Latest Market News

Biden readies new action on gasoline prices

  • Spanish Market: Crude oil, Oil products
  • 18/10/22

President Joe Biden is readying a speech for 19 October that will outline more plans for bringing down domestic gasoline prices he says remain too high for consumers, the White House said.

The administration for weeks has teased that it would likely release more crude from the US Strategic Petroleum Reserve (SPR) as part of a 180mn bl emergency drawdown launched in response to Russian president Vladimir Putin's invasion of Ukraine. Biden plans to announce further actions that will "make sure that he lowers cost," the White House said today.

"This is something he has done throughout the summer, this is something he has done to address Putin's price hike," the White House said.

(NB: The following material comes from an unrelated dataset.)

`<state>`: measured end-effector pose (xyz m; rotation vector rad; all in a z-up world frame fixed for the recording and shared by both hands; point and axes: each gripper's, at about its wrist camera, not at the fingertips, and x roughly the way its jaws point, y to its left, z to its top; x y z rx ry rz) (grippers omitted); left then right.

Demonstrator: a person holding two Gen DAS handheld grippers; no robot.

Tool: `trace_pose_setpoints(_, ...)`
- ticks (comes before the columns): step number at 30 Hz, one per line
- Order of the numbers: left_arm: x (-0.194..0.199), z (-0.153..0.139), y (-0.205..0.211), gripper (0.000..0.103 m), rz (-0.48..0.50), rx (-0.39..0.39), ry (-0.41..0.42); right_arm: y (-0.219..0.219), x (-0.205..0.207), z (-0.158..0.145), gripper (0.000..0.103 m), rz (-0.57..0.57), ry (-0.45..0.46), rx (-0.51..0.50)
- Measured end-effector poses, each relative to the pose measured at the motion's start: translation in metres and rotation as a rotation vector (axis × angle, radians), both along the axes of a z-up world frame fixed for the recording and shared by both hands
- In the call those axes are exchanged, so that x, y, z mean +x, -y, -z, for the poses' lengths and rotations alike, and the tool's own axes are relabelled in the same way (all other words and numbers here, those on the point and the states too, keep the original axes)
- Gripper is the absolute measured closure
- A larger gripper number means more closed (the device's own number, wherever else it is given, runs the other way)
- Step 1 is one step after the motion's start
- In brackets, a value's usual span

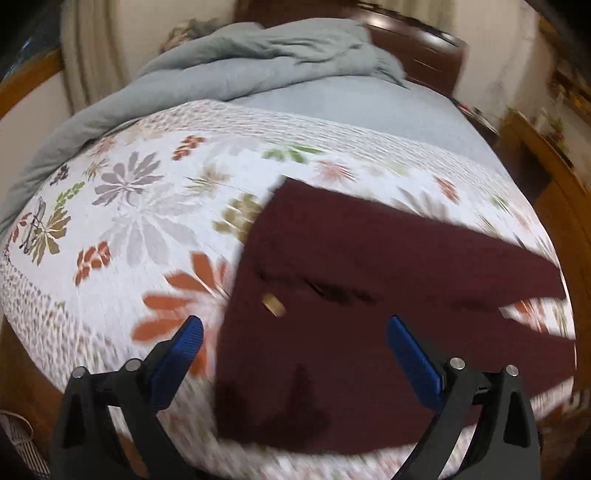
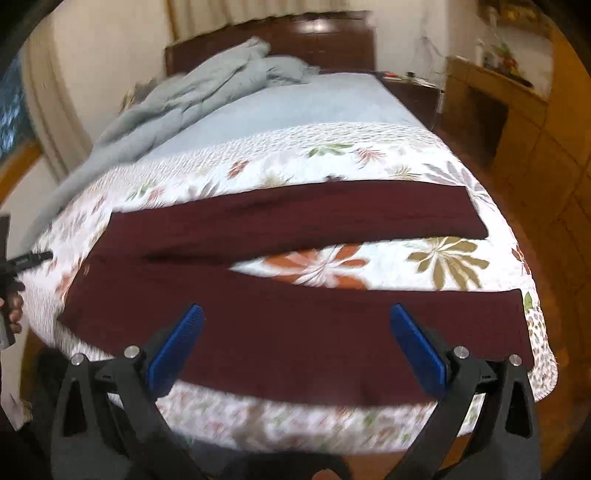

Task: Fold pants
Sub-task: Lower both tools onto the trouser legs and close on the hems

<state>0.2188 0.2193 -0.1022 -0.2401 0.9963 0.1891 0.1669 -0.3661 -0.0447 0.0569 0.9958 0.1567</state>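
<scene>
Both wrist cams look forward and down over the bed foot toward the headboard (image 2: pixel 295 33); left sits nearer the waist end, right sees both legs; shared: maroon pants (image 2: pixel 295 325), floral quilt (image 1: pixel 147 206)

The flowered quilt (image 2: pixel 369 155) around the dark red pants (image 2: pixel 295 332) is bare and flat, so there is room on every side. A strip of quilt shows between the 2 legs. A bunched gray blanket (image 2: pixel 207 88) blocks the far left. A wooden cabinet (image 2: pixel 517 122) stands close on the right.
</scene>
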Motion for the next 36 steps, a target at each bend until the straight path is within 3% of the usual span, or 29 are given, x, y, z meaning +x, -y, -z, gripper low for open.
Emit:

The administration has already scheduled the drawdown of 165mn bl of crude from the SPR through a series of sales this summer. That leaves open the possibility of an upcoming sale of up to 15mn bl of additional crude under Biden's original order approving the drawdown.

The US is separately required under existing laws to sell an additional 26mn bl of crude from the SPR by 30 September 2023, but the White House has been asking Congress for flexibility to defer those sales if warranted.

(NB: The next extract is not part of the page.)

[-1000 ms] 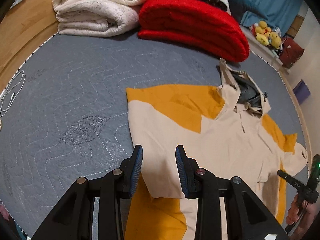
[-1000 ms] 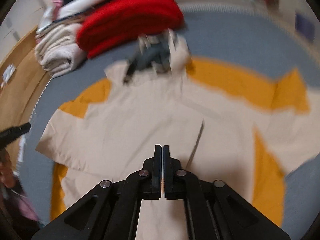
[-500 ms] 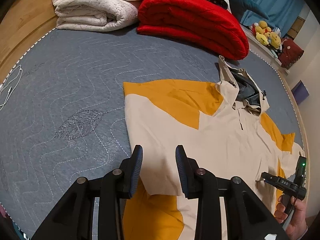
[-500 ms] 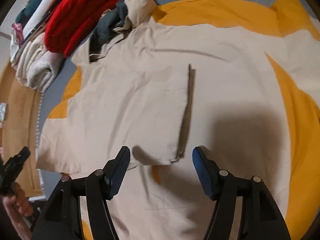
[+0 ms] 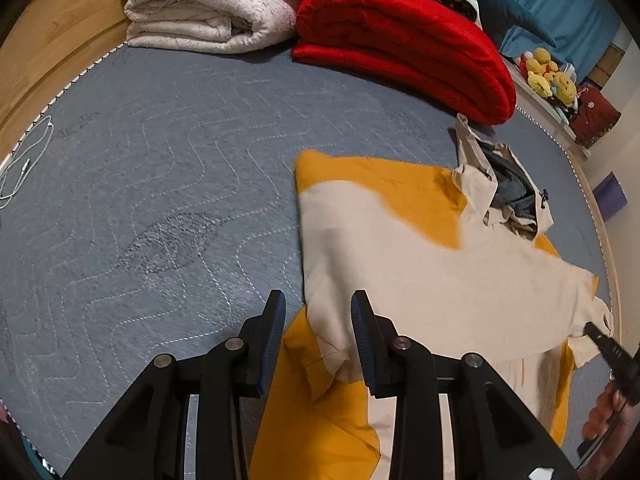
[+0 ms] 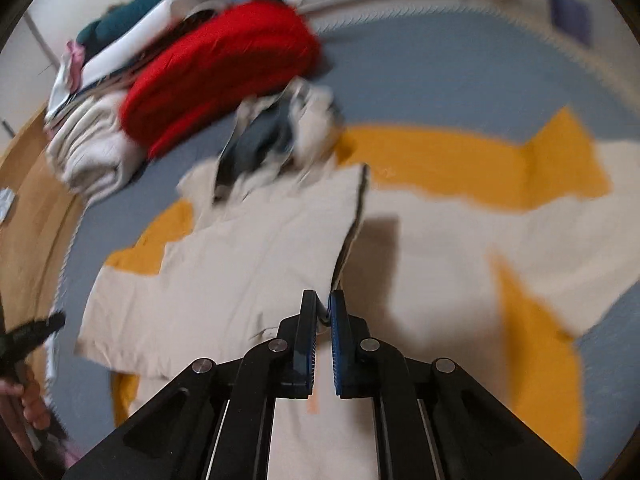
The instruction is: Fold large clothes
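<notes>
A large beige and mustard-yellow jacket lies spread on the grey quilted mat, its hood toward the red blanket. My left gripper is open, its fingers astride the jacket's folded left edge, low over it. In the right wrist view the jacket fills the middle. My right gripper is shut on the lower corner of the jacket's front flap and holds it lifted off the layer below. The right wrist view is motion-blurred.
A folded red blanket and a folded white blanket lie at the mat's far edge. Wooden floor and a white cable are at the left. Plush toys sit far right.
My right gripper has closed on the front flap's corner and lifted it, after standing open over it. The left gripper moved slightly left to the jacket's edge, staying open.
</notes>
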A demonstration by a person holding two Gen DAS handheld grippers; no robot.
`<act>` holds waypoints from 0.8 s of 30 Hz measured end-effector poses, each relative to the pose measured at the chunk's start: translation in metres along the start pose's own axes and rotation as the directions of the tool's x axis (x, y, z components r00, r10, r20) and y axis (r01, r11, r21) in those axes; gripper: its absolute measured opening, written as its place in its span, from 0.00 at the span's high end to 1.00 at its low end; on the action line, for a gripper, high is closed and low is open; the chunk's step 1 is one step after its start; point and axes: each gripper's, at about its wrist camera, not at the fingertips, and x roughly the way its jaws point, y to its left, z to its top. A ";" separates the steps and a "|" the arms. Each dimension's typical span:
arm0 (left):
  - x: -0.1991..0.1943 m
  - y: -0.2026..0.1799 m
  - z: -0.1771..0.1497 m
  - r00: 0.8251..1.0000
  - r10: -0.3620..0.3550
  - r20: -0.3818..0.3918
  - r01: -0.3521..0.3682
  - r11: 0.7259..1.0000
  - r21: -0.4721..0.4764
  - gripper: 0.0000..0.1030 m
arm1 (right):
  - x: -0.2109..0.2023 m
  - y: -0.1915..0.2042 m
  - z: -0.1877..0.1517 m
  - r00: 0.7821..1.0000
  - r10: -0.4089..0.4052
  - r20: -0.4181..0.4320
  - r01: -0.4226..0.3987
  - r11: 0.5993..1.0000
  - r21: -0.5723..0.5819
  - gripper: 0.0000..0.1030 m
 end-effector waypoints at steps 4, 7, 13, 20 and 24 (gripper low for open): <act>0.016 -0.014 -0.009 0.999 -0.016 -0.045 0.018 0.999 0.037 0.70 | 0.003 -0.044 0.010 0.983 -0.182 -0.015 0.183 0.981 0.064 0.93; 0.034 -0.027 -0.020 0.995 -0.032 -0.092 0.039 0.996 0.074 0.70 | 0.009 -0.066 0.015 0.981 -0.185 -0.048 0.190 0.976 0.109 0.93; 0.082 -0.027 -0.046 0.977 0.017 -0.213 0.008 0.993 0.117 0.70 | 0.006 -0.085 0.023 0.966 -0.250 -0.058 0.256 0.958 0.128 0.86; 0.092 -0.017 -0.053 0.966 0.073 -0.248 -0.048 0.993 0.106 0.64 | 0.009 -0.084 0.025 0.999 -0.049 -0.012 0.050 0.986 0.159 0.84; 0.081 -0.025 -0.051 0.976 0.056 -0.209 -0.030 0.992 0.126 0.64 | 0.051 -0.079 0.008 0.984 0.029 -0.176 -0.003 0.989 0.149 0.84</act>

The White House has credited this summer's unprecedented withdrawal of crude from the SPR for a decline in gasoline prices throughout the summer, after reaching a record high of $5/USG for regular grade. US gasoline prices began climbing again last month but last week fell to $3.87/USG for regular grade in the week ending 17 October, according to the US Energy Information Administration.

Republican lawmakers have accused Biden of using the emergency crude reserve for political purposes ahead of the midterm elections on 8 November, in an attempt to ease voter concerns about inflation. The White House said Biden was fulfilling a promise to do "everything he can to lower prices" for consumers because the war in Ukraine is continuing to put pressure on global energy supplies. The Opec+ decision this month to cut production quotas is also threatening to raise prices, leading the administration to say it will reassess its relationship with Saudi Arabia

Another potential option for the administration to try to address energy prices would be seeking emergency restrictions on exports of petroleum products. US oil industry groups heavily oppose such restrictions. The White House has declined to take any options off the table, but administration officials have focused public remarks on the ability to release crude from the SPR.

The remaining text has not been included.